Tentang “Puisi Paskah†Itu: Sebuah Penjelasan (2)
Apakah puisi ini tidak melanggar akidah Islam?
Jawaban saya: Tidak. Batas paling penting dalam dialog antar-agama adalah akidah: selama seorang Muslim masih berpegang pada akidah Islam, dia tetaplah seorang Muslim. Mengapresiasi tradisi keagamaan dan kepercayaan yang dianut oleh umat agama lain, termasuk tradisi perayaan Natal dan Paskah, misalnya, tidak menjadikan seseorang keluar
dari Islam, dan masuk Kristen; sebagaimana seorang Kristen yang mengapresiasi tradisi dan keyakinan Islam, tidak serta-merta menjadi seorang Muslim. Dalam masalah akidah, pembeda paling penting dalam hubungan Islam-Kristen adalah pandangan tentang sosok Yesus atau Nabi Isa.
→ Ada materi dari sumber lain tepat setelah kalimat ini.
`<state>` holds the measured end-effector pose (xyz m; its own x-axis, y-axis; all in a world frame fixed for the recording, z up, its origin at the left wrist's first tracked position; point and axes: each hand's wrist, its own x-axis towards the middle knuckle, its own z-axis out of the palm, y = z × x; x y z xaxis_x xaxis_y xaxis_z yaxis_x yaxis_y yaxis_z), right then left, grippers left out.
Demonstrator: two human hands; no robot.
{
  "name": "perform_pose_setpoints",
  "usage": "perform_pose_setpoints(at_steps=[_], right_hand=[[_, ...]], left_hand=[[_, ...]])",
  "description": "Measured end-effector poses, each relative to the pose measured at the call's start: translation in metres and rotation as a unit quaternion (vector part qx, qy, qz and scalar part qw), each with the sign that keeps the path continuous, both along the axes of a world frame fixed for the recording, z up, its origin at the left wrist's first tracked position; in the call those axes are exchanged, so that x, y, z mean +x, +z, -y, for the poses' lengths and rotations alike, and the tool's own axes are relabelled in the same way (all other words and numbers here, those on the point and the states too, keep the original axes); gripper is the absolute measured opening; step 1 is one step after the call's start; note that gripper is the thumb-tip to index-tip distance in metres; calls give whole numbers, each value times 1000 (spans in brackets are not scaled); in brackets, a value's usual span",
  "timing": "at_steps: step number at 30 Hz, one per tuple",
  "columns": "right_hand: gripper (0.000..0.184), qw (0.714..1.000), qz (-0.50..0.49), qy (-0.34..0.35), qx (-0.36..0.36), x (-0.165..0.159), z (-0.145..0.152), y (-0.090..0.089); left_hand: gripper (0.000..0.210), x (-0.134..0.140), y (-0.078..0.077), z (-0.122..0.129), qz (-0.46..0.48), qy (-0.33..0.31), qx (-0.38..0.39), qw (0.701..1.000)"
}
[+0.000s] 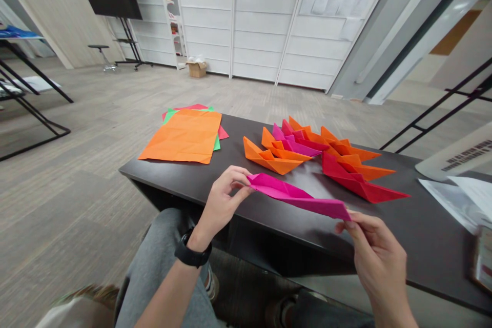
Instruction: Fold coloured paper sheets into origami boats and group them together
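A magenta paper boat point(298, 196), long and narrow, is stretched between my two hands just above the front edge of the dark table point(177, 177). My left hand point(227, 195) pinches its left tip between thumb and fingers. At the opposite tip, my right hand point(371, 241) grips the paper the same way. Beyond it on the table stand several folded paper boats: an orange one point(272, 159) nearest my left hand, a red one point(363, 179) farther right, and a magenta one point(295, 143) among others behind.
A stack of paper sheets, orange sheet point(184, 136) on top with green and red ones beneath, lies at the table's left end. White papers point(457, 200) and a partly cut-off object point(483, 261) lie at the right. My knees are under the front edge.
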<state>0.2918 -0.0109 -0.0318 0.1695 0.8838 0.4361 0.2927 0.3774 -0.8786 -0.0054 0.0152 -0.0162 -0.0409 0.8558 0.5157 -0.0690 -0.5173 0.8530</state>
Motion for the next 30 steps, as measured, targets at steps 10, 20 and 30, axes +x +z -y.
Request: perform_pose_setpoints(at_steps=[10,20,30], right_hand=[[3,1000,-5,3,24,-4,1,4],[18,999,28,-34,4,-6,-3,1],[36,999,-43,-24,4,-17,-5,10]], left_hand=[[8,-7,-2,1,-74,-17,-56,996],[9,-9,-2,-3,-71,11,-34,997],[4,0,-2,-5,28,38,-79,996]])
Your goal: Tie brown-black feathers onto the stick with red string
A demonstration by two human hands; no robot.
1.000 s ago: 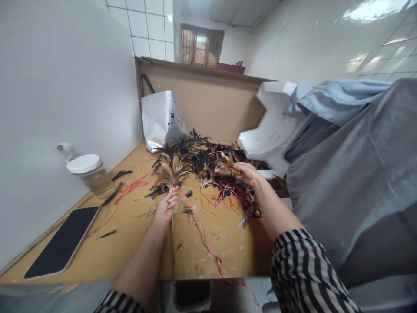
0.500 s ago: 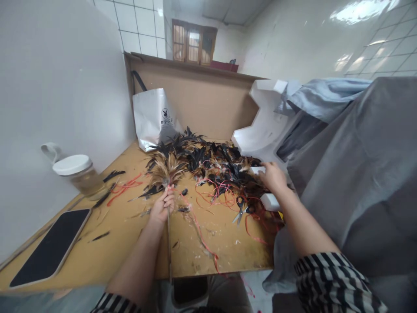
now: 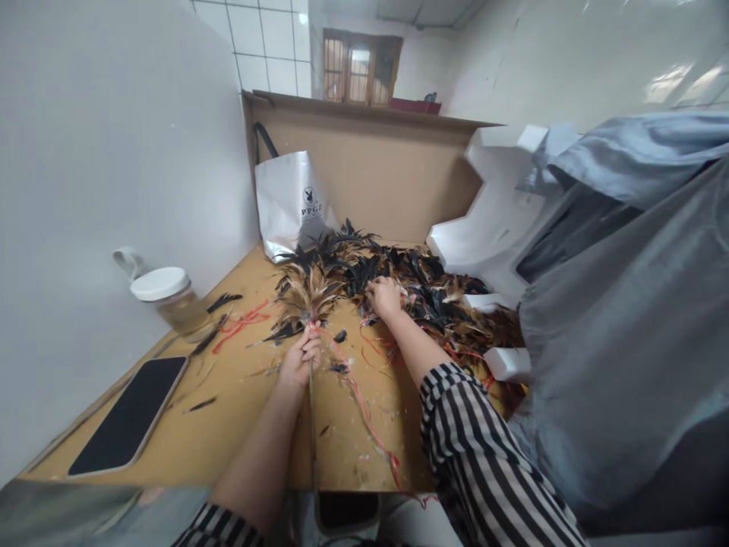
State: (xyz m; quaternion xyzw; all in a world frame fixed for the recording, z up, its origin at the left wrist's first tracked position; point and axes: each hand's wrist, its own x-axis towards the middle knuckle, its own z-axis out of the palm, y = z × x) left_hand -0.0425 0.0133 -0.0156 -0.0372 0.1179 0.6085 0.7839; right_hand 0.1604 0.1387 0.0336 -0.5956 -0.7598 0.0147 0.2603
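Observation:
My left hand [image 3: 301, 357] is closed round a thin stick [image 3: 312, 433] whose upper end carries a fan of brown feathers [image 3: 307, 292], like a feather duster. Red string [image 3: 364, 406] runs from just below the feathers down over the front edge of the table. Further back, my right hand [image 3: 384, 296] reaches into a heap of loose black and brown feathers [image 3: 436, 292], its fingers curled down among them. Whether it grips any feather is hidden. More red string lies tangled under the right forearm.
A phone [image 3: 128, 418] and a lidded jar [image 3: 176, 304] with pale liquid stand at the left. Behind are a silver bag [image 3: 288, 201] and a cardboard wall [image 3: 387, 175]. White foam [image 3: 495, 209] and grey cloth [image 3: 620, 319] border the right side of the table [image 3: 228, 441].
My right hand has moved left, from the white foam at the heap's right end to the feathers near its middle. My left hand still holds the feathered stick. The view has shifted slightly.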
Seorang Muslim mempercayai Yesus sebagai nabi sebagaimana nabi-nabi yang lain, meskipun nabi dengan kedudukan yang amat spesial; sementara umat Kristen meyakini ketuhanan Yesus.
Saya sangat mengapresiasi iman dan tradisi teologi Kristen, dan saya banyak belajar hal baru dari tradisi agama ini. Tetapi saya tetap berpijak pada akidah pokok dalam Islam tentang sosok Yesus ini: Yesus adalah nabi, bukan Tuhan. Dalam puisi Paskah yang saya tulis, tak ada satupun kalimat yang menegaskan bahwa saya menyetujui pandangan Kristen mengenai ketuhanan Yesus. Saya hanya mengapresiasi momen penyaliban Yesus yang bagi saya, sebagai seorang Muslim, bisa dimaknai secara simbolis sebagai simbol “pengorbanan” yang besar.
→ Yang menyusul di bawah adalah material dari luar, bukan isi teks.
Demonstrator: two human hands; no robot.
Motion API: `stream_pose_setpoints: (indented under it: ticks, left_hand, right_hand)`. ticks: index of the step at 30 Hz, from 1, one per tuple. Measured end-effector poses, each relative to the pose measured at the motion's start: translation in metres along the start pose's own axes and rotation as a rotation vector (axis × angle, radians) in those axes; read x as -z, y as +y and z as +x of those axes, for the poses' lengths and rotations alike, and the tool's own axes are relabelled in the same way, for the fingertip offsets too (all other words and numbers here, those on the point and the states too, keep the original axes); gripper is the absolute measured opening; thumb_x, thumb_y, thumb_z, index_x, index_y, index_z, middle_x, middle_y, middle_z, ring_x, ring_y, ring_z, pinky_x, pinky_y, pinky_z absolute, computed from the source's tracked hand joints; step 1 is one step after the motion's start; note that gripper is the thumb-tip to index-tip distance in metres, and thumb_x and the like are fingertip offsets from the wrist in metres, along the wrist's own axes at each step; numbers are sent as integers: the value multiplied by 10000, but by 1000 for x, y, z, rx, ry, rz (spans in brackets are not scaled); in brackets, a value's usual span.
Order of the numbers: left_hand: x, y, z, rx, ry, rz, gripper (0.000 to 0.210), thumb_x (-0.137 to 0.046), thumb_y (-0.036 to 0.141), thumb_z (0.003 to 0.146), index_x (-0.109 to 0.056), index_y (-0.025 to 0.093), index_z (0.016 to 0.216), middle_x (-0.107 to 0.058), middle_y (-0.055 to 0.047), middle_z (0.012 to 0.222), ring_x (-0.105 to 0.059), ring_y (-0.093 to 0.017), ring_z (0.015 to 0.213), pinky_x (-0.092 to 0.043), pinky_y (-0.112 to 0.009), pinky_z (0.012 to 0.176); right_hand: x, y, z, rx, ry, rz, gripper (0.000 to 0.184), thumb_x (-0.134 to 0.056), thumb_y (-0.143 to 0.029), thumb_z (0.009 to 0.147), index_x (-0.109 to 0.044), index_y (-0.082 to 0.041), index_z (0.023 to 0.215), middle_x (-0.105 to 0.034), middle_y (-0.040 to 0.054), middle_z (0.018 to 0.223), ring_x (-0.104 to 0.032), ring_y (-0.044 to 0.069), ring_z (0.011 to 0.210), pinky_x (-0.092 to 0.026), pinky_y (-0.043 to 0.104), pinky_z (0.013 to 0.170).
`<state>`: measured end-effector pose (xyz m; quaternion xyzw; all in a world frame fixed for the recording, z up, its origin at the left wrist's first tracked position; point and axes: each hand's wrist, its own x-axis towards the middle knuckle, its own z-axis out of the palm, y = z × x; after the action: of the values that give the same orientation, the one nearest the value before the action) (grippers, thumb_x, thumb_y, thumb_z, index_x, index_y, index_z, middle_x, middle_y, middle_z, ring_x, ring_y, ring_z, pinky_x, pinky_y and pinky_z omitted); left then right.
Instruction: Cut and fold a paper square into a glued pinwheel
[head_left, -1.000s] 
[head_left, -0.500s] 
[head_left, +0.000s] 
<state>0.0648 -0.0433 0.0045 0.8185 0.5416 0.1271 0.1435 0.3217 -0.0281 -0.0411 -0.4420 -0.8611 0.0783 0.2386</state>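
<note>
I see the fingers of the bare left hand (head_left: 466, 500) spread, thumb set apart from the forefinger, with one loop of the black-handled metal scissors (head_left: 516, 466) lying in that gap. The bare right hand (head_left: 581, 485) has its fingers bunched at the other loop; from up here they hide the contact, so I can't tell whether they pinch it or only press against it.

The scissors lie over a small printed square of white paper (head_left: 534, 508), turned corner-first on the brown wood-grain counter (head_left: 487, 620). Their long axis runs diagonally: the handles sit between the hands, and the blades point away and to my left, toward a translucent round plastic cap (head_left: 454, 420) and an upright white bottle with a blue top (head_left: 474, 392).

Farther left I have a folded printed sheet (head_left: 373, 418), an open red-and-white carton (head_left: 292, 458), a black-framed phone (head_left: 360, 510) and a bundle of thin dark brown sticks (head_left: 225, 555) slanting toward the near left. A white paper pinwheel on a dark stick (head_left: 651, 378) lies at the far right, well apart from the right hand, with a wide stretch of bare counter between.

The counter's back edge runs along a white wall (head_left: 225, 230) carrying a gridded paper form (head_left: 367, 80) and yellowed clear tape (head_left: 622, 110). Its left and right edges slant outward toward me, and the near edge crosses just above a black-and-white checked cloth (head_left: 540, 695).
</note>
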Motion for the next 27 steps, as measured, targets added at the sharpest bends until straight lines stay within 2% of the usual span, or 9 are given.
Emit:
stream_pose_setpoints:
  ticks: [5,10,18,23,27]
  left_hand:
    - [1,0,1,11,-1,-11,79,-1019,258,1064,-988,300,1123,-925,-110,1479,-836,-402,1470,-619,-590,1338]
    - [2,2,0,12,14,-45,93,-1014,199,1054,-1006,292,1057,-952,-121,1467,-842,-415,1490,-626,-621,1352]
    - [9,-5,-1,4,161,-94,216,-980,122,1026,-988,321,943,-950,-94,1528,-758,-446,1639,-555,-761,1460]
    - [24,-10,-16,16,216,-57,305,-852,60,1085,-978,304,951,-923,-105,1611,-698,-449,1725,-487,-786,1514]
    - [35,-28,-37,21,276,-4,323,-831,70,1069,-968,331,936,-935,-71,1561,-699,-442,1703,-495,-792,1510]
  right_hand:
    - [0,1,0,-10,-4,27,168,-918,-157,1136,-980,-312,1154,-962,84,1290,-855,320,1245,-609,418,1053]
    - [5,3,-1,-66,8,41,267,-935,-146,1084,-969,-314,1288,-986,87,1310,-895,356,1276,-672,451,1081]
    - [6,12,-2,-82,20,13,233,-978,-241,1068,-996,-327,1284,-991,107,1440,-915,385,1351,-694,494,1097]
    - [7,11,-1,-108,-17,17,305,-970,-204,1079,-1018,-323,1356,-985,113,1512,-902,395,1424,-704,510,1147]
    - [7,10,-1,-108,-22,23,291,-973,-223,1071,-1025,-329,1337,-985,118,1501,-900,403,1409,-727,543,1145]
Agama apapun, bagi saya, memuat simbolisme yang menarik, terutama melalui hari-hari besar yang menandai peristiwa penting dalam agama itu. Peristiwa haji dan Hari Raya Kurban yang sangat penting bagi umat Islam, misalnya, bisa memiliki “makna spiritual” yang mendalam bagi seorang Kristen jika ia berniat untuk, dan mau melakukan refleksi terhadapnya.
Bukankah dalam pandangan Islam, yang disalib di kayu palang itu bukanlah Yesus, melainkan orang lain seperti ditegaskan dalam Qur’an ayat 4:157? Masalah ini sebetulnya tidaklah sederhana, dan jawabannya tidak se-“konklusif” yang kita bayangkan. Yang berminat saya persilahkan membaca artikel lama yang ditulis oleh Prof. Mahmoud Ayoub yang dimuat dalam jurnal The Muslim World (April, 1980) berjudul: “The Death of Jesus: Reality or Delusion – The study of the death of Jesus in tafsir literature.” Saya akan sertakan secara terpisah artikel ini supaya bisa dibaca oleh teman-teman yang tertarik untuk mengkaji lebih jauh.
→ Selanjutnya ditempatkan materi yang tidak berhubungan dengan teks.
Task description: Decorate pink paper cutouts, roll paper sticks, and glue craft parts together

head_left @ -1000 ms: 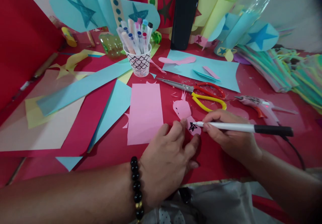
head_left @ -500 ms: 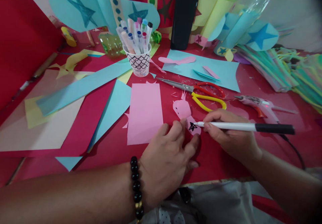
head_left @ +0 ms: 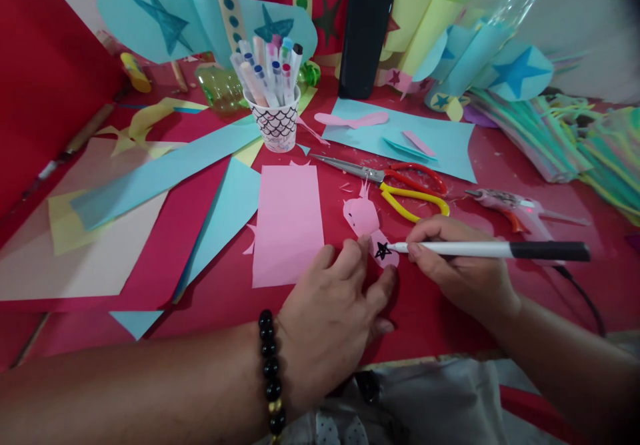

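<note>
A small pink paper cutout (head_left: 363,217) with a rolled top lies on the red table, and a black star (head_left: 383,251) is drawn on its lower flap. My left hand (head_left: 330,305), wearing a black bead bracelet, holds this cutout down with bent fingers beside the star. Pinched in my right hand (head_left: 457,271) is a white felt-tip pen (head_left: 470,249) with a black end, its tip at the star's right edge. Left of the cutout lies a pink paper rectangle (head_left: 289,225). Just beyond are scissors (head_left: 370,170) with red and yellow handles.
A paper cup (head_left: 277,128) full of markers stands behind the pink rectangle. To the right lies a glue gun (head_left: 525,208) with a cable. Coloured paper sheets (head_left: 145,178) cover the left side. A black phone (head_left: 367,35) and paper-wrapped bottles (head_left: 463,58) line the back.
The pen tip has shifted slightly right, and the star's lines look thicker and fuller. My left hand and the cutout have stayed in place.
</note>
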Demonstrator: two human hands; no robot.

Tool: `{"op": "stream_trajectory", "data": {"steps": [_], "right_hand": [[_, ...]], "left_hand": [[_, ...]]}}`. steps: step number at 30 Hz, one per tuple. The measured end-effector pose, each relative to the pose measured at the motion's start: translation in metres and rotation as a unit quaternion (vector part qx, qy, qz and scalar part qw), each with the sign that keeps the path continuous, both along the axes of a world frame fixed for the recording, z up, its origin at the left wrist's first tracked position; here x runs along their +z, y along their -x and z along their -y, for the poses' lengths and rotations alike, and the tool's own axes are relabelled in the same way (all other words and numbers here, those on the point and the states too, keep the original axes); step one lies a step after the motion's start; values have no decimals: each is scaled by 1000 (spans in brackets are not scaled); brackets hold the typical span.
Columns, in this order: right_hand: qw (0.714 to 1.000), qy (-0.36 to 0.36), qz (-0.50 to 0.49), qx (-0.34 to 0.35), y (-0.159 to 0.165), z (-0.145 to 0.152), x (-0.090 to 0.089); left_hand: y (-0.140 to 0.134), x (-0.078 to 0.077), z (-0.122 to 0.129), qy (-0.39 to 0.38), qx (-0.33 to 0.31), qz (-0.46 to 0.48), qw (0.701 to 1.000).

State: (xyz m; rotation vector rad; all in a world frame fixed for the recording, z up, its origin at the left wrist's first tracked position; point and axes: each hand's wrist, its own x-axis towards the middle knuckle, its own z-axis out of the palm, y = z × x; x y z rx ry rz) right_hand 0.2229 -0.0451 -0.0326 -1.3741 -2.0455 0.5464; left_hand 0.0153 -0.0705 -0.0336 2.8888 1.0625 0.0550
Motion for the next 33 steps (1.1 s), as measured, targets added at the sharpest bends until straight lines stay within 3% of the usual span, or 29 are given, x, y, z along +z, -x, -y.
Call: {"op": "stream_trajectory", "data": {"steps": [33], "right_hand": [[1000, -4, -8, 24, -2, 0, 1]], "left_hand": [[1, -1, 1, -3, 1, 9, 1000]]}}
Seperti saya katakan dalam puisi Paskah itu, saya sebetulnya tidak terlalu tertarik pada (bukan: dengan) “debat teologi”. Selain melelahkan, debat seperti ini hanya menimbulkan kesalah-pahaman yang kurang perlu, serta kurang kondusif bagi upaya membangun hubungan antar-agama yang harmonis. Saya justru lebih tertarik pada “pemaknaan spiritual” atas momen penyaliban itu: “Mereka bertengkar tentang siapa yang mati di palang kayu./ Aku tak tertarik pada debat ahli teologi./ Darah yang mengucur itu lebih menyentuhku.”
Masing-masing umat bisa memberikan apresiasi pada momen-momen keagamaan yang dirayakan oleh agama lain. Hal semacam ini akan sangat positif untuk membangun suasana keagamaan yang dialogis dan saling menghargai. Tentu saja kita tak boleh beranggapan bahwa yang tidak melakukan hal-hal seperti ini, berarti tidak toleran. Sama sekali lagi, tidak. Saya hanya mengatakan: jika ada yang mau dan mampu melangkah “lebih jauh” untuk mengapresiasi tradisi agama lain, itu tindakan yang bagus.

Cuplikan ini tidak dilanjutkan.